:: Aim of the task ::
Repeat the data exactly, leaving out any image.
--- Data for this exercise ---
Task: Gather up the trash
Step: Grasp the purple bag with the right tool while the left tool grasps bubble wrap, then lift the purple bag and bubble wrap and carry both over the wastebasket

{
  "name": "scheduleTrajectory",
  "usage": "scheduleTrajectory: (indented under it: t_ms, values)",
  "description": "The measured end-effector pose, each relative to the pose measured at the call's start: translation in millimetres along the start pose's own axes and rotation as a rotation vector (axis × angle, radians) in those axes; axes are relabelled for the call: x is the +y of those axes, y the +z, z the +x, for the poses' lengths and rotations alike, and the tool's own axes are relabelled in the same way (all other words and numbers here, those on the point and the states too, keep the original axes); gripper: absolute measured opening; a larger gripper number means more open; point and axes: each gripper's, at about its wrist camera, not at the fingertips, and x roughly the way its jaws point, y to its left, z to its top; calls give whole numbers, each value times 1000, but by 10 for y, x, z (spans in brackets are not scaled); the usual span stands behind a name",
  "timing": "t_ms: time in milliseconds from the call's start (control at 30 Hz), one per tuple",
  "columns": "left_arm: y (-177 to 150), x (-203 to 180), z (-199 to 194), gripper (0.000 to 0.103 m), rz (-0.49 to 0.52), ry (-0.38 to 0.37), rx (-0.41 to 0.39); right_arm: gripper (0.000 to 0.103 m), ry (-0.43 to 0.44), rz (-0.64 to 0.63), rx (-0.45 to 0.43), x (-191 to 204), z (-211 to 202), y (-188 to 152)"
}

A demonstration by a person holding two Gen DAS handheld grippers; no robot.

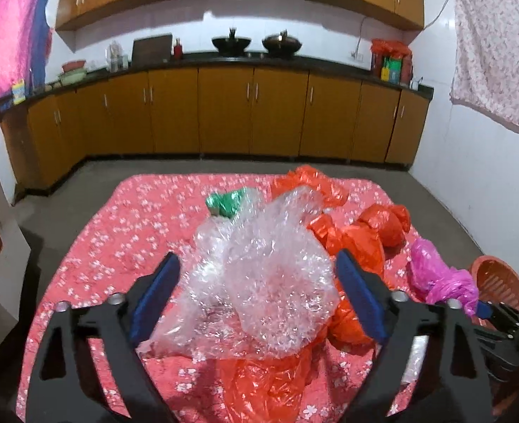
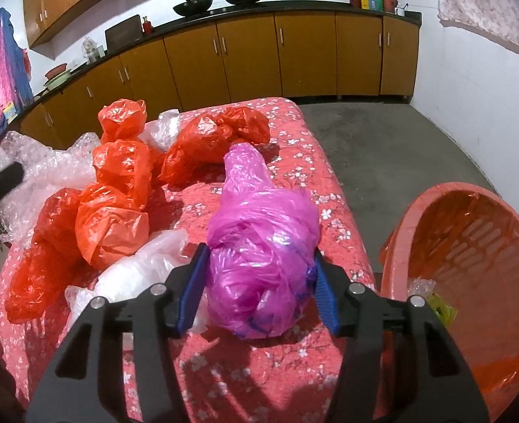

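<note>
The main risk is slip. The pink bag (image 2: pixel 259 246) is crumpled film, and the right gripper (image 2: pixel 259 296) pinches only its near end, so the far end, pointing to 12 o'clock, could sag, catch the cloth (image 2: pixel 333 183) or snag the bin (image 2: pixel 477 246) rim on the way over. The bin stands at 3 o'clock off the table edge and looks tilted toward the gripper; a late release could drop the bag on the floor.

The clear wrap (image 1: pixel 259 271) sits between the left gripper (image 1: pixel 255 292) jaws, which stand wide apart beside it; whether they touch it cannot be told. Closing there could also grab the red bags (image 1: pixel 361 243) beneath.

Both grippers point forward over the table, tipped slightly down. The right jaws are clamped on the pink bag, which appears just clear of the cloth.
</note>
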Motion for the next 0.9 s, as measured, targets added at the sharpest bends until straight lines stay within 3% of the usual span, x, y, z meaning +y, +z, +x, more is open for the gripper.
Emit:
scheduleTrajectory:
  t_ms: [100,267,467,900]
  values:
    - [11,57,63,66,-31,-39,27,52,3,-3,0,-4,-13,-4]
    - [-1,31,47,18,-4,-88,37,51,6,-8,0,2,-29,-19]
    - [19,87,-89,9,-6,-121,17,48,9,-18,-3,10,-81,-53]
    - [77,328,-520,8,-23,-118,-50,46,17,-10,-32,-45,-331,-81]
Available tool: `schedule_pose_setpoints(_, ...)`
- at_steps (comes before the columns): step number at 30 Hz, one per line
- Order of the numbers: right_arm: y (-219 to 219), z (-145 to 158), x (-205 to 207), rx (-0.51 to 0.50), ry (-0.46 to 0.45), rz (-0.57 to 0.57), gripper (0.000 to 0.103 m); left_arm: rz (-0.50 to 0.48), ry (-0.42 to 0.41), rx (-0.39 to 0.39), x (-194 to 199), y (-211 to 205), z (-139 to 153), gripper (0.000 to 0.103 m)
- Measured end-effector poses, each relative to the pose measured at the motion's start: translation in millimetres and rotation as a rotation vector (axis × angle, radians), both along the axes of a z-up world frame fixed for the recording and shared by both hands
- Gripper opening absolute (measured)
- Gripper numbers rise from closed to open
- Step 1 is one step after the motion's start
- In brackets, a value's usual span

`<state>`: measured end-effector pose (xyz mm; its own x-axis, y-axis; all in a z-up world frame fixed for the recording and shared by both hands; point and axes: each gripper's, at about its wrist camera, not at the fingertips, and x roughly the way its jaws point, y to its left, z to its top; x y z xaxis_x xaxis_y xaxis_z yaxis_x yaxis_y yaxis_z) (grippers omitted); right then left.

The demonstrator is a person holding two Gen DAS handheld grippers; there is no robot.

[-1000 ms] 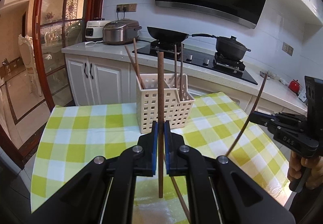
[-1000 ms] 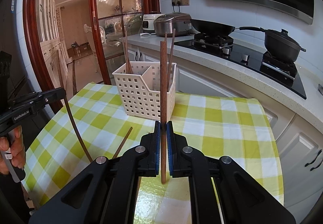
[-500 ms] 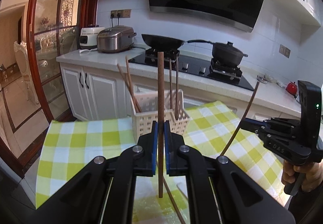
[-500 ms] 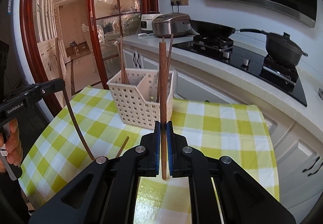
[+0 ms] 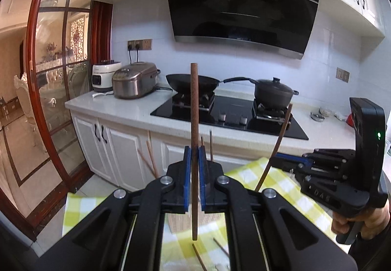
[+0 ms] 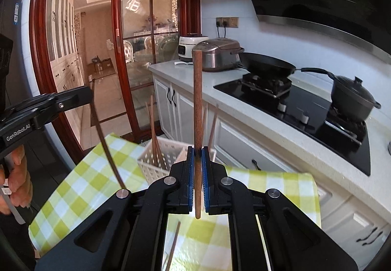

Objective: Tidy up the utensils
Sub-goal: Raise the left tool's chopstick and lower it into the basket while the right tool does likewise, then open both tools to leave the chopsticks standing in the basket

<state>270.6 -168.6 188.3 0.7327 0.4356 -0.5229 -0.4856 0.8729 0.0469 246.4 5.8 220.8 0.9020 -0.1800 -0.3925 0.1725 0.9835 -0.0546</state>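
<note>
My left gripper [image 5: 194,168] is shut on a brown chopstick [image 5: 194,124], held upright. My right gripper [image 6: 198,168] is shut on another brown chopstick [image 6: 197,104], also upright. The white slotted utensil basket [image 6: 156,163] stands on the green checked tablecloth [image 6: 88,185], just beyond and below both grippers; in the left wrist view only its bottom [image 5: 178,222] shows under the jaws. Several chopsticks stand in it [image 6: 154,134]. Loose chopsticks lie on the cloth [image 5: 199,256], [image 6: 174,244]. Each view shows the other gripper with its chopstick: the right one [image 5: 325,173], the left one [image 6: 44,109].
A white counter [image 5: 117,104] behind the table holds a rice cooker [image 5: 135,80], a wok [image 5: 193,82] and a lidded pot [image 5: 273,92] on a black hob. A red-framed glass door [image 6: 136,50] is at the left. White cabinets [image 5: 117,148] stand below.
Both grippers have risen and tilted up with their chopsticks. The basket has dropped low in both views and is now mostly hidden behind the jaws.
</note>
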Motion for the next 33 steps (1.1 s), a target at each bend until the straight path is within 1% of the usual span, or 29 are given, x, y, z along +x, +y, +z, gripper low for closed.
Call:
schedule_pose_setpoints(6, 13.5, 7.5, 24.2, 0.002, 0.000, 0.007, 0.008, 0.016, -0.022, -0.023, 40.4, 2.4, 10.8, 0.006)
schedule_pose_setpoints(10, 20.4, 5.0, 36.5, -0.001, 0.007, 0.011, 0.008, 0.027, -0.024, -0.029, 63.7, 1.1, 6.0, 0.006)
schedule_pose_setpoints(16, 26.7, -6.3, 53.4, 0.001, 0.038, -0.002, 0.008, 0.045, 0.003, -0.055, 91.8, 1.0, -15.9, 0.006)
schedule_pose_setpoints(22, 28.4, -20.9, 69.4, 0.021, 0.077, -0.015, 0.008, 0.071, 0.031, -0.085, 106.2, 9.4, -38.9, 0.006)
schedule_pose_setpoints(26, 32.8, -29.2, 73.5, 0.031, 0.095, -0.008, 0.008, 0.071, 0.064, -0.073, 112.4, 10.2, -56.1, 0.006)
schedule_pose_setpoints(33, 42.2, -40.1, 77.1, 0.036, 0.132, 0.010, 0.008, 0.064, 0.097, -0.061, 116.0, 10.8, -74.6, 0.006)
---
:: Task output ::
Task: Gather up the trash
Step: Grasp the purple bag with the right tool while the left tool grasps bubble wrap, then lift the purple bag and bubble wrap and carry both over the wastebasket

{
  "name": "scheduleTrajectory",
  "usage": "scheduleTrajectory: (indented under it: t_ms, values)",
  "description": "The measured end-effector pose, each relative to the pose measured at the call's start: translation in millimetres along the start pose's own axes and rotation as a rotation vector (axis × angle, radians) in those axes; axes are relabelled for the call: x is the +y of those axes, y the +z, z the +x, for the poses' lengths and rotations alike, and the tool's own axes are relabelled in the same way (all other words and numbers here, those on the point and the states too, keep the original axes); gripper: absolute measured opening; a larger gripper number means more open; point and axes: each gripper's, at about its wrist camera, not at the fingertips, and x roughly the way its jaws point, y to its left, z to its top; calls give whole numbers, each value times 1000, but by 10 for y, x, z (spans in brackets are not scaled); the usual span stands behind a name",
  "timing": "t_ms: time in milliseconds from the call's start (control at 30 Hz), one per tuple",
  "columns": "left_arm: y (-177 to 150), x (-203 to 180), z (-199 to 194), gripper (0.000 to 0.103 m), rz (-0.49 to 0.52), ry (-0.38 to 0.37), rx (-0.41 to 0.39); right_arm: gripper (0.000 to 0.103 m), ry (-0.43 to 0.44), rz (-0.64 to 0.63), rx (-0.45 to 0.43), x (-191 to 204), z (-211 to 202), y (-188 to 152)"
}

A demonstration by a person holding two Gen DAS handheld grippers; no robot.


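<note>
The main risk is slip. The pink bag (image 2: pixel 259 246) is crumpled film, and the right gripper (image 2: pixel 259 296) pinches only its near end, so the far end, pointing to 12 o'clock, could sag, catch the cloth (image 2: pixel 333 183) or snag the bin (image 2: pixel 477 246) rim on the way over. The bin stands at 3 o'clock off the table edge and looks tilted toward the gripper; a late release could drop the bag on the floor.

The clear wrap (image 1: pixel 259 271) sits between the left gripper (image 1: pixel 255 292) jaws, which stand wide apart beside it; whether they touch it cannot be told. Closing there could also grab the red bags (image 1: pixel 361 243) beneath.

Both grippers point forward over the table, tipped slightly down. The right jaws are clamped on the pink bag, which appears just clear of the cloth.
</note>
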Motion for the next 0.9 s, as measured, targets added at the sharpest bends until straight lines stay within 3% of the usual span, x, y, z meaning +y, +z, +x, more is open for the gripper.
Emit:
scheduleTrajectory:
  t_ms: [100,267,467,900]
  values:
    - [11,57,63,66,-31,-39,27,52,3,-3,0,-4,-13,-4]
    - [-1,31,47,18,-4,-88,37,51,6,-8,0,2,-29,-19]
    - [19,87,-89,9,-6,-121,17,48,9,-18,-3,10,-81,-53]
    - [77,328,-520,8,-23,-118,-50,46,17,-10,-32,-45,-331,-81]
Available tool: `schedule_pose_setpoints(_, ...)`
- at_steps (comes before the columns): step number at 30 Hz, one per line
- Order of the numbers: right_arm: y (-219 to 219), z (-145 to 158), x (-205 to 207), rx (-0.51 to 0.50), ry (-0.46 to 0.45), rz (-0.57 to 0.57), gripper (0.000 to 0.103 m); left_arm: rz (-0.50 to 0.48), ry (-0.42 to 0.41), rx (-0.39 to 0.39), x (-194 to 199), y (-211 to 205), z (-139 to 153), gripper (0.000 to 0.103 m)
- Measured end-effector poses, each relative to the pose measured at the motion's start: translation in millimetres and rotation as a rotation vector (axis × angle, radians), both along the axes of a z-up world frame fixed for the recording and shared by both hands
- Gripper opening absolute (measured)
- Gripper numbers rise from closed to open
- Step 1 is one step after the motion's start
- In brackets, a value's usual span

`<state>`: measured end-effector pose (xyz mm; its own x-axis, y-axis; all in a z-up world frame fixed for the recording and shared by both hands; point and axes: each gripper's, at about its wrist camera, not at the fingertips, and x roughly the way its jaws point, y to its left, z to its top; x y z xaxis_x xaxis_y xaxis_z yaxis_x yaxis_y yaxis_z) (grippers omitted); right then left.

The demonstrator is a person holding two Gen DAS handheld grippers; there is no robot.

[-1000 ms] 
[-1000 ms] 
[-500 ms] 
[-500 ms] 
[+0 ms] 
[+0 ms] 

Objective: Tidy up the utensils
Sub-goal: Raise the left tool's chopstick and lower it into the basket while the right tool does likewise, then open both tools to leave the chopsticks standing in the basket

<state>270.6 -168.6 188.3 0.7327 0.4356 -0.5229 -0.4856 0.8729 0.0469 246.4 5.8 220.8 0.9020 -0.1800 -0.3925 0.1725 0.9835 -0.0546</state>
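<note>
My left gripper [image 5: 194,168] is shut on a brown chopstick [image 5: 194,124], held upright. My right gripper [image 6: 198,168] is shut on another brown chopstick [image 6: 197,104], also upright. The white slotted utensil basket [image 6: 156,163] stands on the green checked tablecloth [image 6: 88,185], just beyond and below both grippers; in the left wrist view only its bottom [image 5: 178,222] shows under the jaws. Several chopsticks stand in it [image 6: 154,134]. Loose chopsticks lie on the cloth [image 5: 199,256], [image 6: 174,244]. Each view shows the other gripper with its chopstick: the right one [image 5: 325,173], the left one [image 6: 44,109].
A white counter [image 5: 117,104] behind the table holds a rice cooker [image 5: 135,80], a wok [image 5: 193,82] and a lidded pot [image 5: 273,92] on a black hob. A red-framed glass door [image 6: 136,50] is at the left. White cabinets [image 5: 117,148] stand below.
Both grippers have risen and tilted up with their chopsticks. The basket has dropped low in both views and is now mostly hidden behind the jaws.
</note>
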Motion for the next 33 steps (1.1 s), a target at each bend until the straight path is within 1% of the usual span, or 29 are given, x, y, z along +x, +y, +z, gripper low for closed.
Call:
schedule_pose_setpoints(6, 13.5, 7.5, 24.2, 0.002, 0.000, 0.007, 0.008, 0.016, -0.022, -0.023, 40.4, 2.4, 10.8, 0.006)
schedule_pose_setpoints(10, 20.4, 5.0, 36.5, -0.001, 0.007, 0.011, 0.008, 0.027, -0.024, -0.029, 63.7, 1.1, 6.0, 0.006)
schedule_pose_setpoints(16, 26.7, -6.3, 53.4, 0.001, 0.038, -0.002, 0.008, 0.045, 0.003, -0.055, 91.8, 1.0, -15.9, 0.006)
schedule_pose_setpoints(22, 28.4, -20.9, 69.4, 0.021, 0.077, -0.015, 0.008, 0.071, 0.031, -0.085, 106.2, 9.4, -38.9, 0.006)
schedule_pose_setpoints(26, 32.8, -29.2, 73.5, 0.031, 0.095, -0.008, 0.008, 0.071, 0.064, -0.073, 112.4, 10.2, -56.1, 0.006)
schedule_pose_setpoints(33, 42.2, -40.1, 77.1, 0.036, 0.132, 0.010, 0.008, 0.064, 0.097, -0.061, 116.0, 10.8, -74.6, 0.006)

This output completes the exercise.